### Data
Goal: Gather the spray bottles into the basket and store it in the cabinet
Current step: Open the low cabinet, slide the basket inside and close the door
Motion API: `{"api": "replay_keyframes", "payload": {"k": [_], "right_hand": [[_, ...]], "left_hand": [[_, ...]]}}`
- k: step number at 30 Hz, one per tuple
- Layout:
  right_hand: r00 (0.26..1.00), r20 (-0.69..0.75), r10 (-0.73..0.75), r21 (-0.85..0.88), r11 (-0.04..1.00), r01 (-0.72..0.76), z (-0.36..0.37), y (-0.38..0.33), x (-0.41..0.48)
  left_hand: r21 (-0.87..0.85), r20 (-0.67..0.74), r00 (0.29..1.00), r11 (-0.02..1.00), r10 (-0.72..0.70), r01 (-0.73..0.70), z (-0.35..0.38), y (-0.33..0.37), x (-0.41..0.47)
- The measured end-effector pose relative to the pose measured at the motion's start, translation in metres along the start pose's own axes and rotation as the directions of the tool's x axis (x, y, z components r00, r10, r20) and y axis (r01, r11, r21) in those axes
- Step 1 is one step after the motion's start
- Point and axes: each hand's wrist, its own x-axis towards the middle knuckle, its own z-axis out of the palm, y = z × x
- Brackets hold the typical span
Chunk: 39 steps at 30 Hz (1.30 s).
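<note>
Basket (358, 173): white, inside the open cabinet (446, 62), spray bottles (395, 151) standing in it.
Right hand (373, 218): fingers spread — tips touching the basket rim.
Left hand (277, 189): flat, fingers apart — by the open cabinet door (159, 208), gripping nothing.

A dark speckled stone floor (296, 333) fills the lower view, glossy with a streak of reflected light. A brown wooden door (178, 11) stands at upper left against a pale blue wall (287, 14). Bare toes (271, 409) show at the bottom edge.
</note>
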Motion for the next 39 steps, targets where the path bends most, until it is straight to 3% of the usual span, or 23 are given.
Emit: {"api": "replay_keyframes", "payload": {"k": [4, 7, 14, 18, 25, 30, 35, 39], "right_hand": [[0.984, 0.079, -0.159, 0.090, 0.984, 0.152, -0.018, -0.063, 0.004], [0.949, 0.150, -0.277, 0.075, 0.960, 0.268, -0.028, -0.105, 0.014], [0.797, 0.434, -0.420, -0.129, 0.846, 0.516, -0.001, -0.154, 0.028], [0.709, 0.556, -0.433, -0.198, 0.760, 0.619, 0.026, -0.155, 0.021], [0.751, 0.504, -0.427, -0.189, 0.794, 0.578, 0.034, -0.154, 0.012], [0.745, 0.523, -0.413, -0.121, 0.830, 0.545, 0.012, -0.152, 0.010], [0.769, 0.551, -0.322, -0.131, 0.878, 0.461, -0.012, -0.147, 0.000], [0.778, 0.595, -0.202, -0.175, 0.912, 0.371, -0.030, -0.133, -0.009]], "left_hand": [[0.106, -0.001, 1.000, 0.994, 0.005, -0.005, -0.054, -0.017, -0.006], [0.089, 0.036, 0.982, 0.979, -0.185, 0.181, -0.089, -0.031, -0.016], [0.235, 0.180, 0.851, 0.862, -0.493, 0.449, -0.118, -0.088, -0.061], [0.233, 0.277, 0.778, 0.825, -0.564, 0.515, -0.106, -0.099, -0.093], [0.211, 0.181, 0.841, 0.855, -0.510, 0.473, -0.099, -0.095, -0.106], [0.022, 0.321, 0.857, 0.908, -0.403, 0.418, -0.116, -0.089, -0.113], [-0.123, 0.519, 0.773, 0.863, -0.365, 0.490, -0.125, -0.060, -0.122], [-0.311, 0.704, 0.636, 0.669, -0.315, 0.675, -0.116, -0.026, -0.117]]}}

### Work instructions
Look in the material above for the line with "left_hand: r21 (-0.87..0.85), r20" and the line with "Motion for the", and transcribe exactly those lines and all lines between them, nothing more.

### Response to this exercise
  left_hand: r21 (-0.87..0.85), r20 (-0.67..0.74), r00 (0.29..1.00), r11 (-0.02..1.00), r10 (-0.72..0.70), r01 (-0.73..0.70), z (-0.35..0.38), y (-0.33..0.37), x (-0.41..0.47)
- The measured end-effector pose relative to the pose measured at the motion's start, translation in metres along the start pose's own axes and rotation as the directions of the tool's x axis (x, y, z components r00, r10, r20) and y axis (r01, r11, r21) in those axes
- Step 1 is one step after the motion's start
- Point and axes: each hand's wrist, its own x-axis towards the middle knuckle, its own z-axis out of the palm, y = z × x
- Brackets hold the typical span
Chunk: 39 steps at 30 Hz (1.30 s).
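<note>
Basket (358, 173): white, inside the open cabinet (446, 62), spray bottles (395, 151) standing in it.
Right hand (373, 218): fingers spread — tips touching the basket rim.
Left hand (277, 189): flat, fingers apart — by the open cabinet door (159, 208), gripping nothing.

A dark speckled stone floor (296, 333) fills the lower view, glossy with a streak of reflected light. A brown wooden door (178, 11) stands at upper left against a pale blue wall (287, 14). Bare toes (271, 409) show at the bottom edge.
</note>
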Motion for the next 39 steps, targets where the path bends most, until it is straight to 3% of the usual span, or 23 are given.

With that, the answer is done.